_YOUR OBJECTIVE_.
Every line below must come back exactly as it stands, with the images omitted.
■ ■ ■
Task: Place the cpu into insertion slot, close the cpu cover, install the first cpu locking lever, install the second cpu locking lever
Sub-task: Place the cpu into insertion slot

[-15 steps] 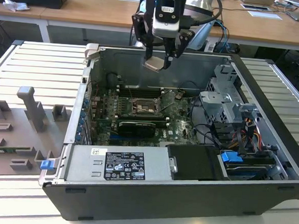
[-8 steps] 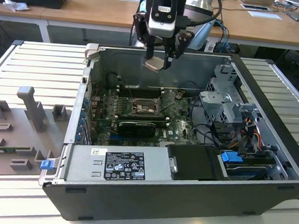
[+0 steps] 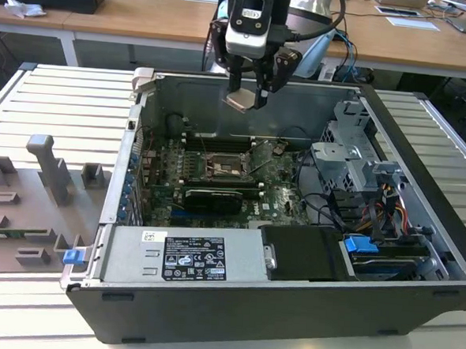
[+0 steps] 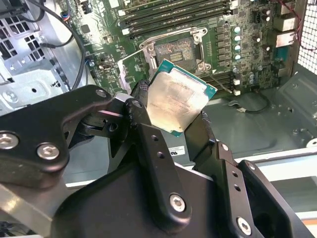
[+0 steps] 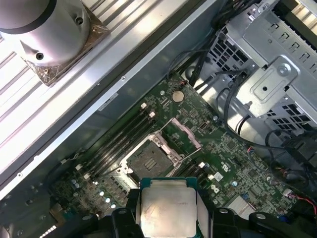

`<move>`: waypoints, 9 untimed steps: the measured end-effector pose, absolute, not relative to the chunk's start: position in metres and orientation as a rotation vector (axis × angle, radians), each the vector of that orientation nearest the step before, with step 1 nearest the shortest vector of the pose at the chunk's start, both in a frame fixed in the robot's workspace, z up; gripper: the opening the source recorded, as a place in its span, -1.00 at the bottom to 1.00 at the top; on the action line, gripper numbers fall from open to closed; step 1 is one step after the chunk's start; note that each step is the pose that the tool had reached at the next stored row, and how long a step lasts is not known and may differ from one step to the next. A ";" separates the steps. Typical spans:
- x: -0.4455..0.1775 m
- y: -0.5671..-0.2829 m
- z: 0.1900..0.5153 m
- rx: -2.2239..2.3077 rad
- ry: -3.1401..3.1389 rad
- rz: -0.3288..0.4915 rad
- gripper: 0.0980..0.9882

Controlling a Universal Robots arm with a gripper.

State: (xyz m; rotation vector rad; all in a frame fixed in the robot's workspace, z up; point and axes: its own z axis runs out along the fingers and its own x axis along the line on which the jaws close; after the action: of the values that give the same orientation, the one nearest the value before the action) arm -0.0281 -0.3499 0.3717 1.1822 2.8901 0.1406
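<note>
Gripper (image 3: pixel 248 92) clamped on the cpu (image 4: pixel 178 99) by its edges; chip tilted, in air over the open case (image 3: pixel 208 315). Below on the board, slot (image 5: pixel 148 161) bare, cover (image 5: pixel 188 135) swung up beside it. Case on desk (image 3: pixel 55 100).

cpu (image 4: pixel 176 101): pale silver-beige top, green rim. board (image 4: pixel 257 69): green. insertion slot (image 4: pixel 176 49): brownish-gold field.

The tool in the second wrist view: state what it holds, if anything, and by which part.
The cpu, pinched at two opposite edges by the tool.
</note>
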 end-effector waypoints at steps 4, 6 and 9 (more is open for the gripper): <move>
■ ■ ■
_TASK RESULT_.
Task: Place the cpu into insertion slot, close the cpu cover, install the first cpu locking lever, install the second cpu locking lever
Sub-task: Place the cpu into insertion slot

[-15 steps] 
[-8 steps] 
[+0 steps] 
[+0 steps] 
[+0 steps] 

`<move>`: waypoints, 9 untimed steps: the measured end-effector pose, absolute, not relative to the chunk's start: position in metres and orientation as a rotation vector (axis × angle, radians), each the vector of that orientation nearest the step before, with step 1 nearest the shortest vector of the pose at the chunk's start, both in a frame fixed in the robot's workspace, z up; gripper: the opening the source recorded, as a place in its span, -1.00 at the bottom to 1.00 at the top; on the action line, gripper numbers fall from open to closed; step 1 is one step after the chunk's start; note that each step is the pose that the tool had reached at the next stored row, and how long a step lasts is not known and may differ from one step to the next. A ";" separates the steps. Typical spans:
- x: -0.4455..0.1775 m
- y: -0.5671..-0.2829 m
- z: 0.1900..0.5153 m
- rx: -2.2239..2.3077 rad
- ry: -3.1401..3.1389 rad
- rz: -0.3288..0.4915 rad
- gripper: 0.0980..0.9882

Controlling a Universal Robots arm with a gripper.

State: (xyz m; rotation vector rad; all in a frame fixed in the robot's workspace, z up; point and axes: its own z axis runs out along the fingers and its own x axis along the line on which the jaws close; after the action: of the values that give the same orientation, the one nearest the value before the action) arm -0.0281 -0.3499 0.3717 1.1822 2.8901 0.1406
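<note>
Gripper (image 3: pixel 248 92) clamped on the cpu (image 4: pixel 178 99) by its edges; chip tilted, in air over the open case (image 3: pixel 208 315). Below on the board, slot (image 5: pixel 148 161) bare, cover (image 5: pixel 188 135) swung up beside it. Case on desk (image 3: pixel 55 100).

cpu (image 4: pixel 176 101): pale silver-beige top, green rim. board (image 4: pixel 257 69): green. insertion slot (image 4: pixel 176 49): brownish-gold field.

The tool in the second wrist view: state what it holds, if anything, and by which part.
The cpu, pinched at two opposite edges by the tool.
</note>
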 end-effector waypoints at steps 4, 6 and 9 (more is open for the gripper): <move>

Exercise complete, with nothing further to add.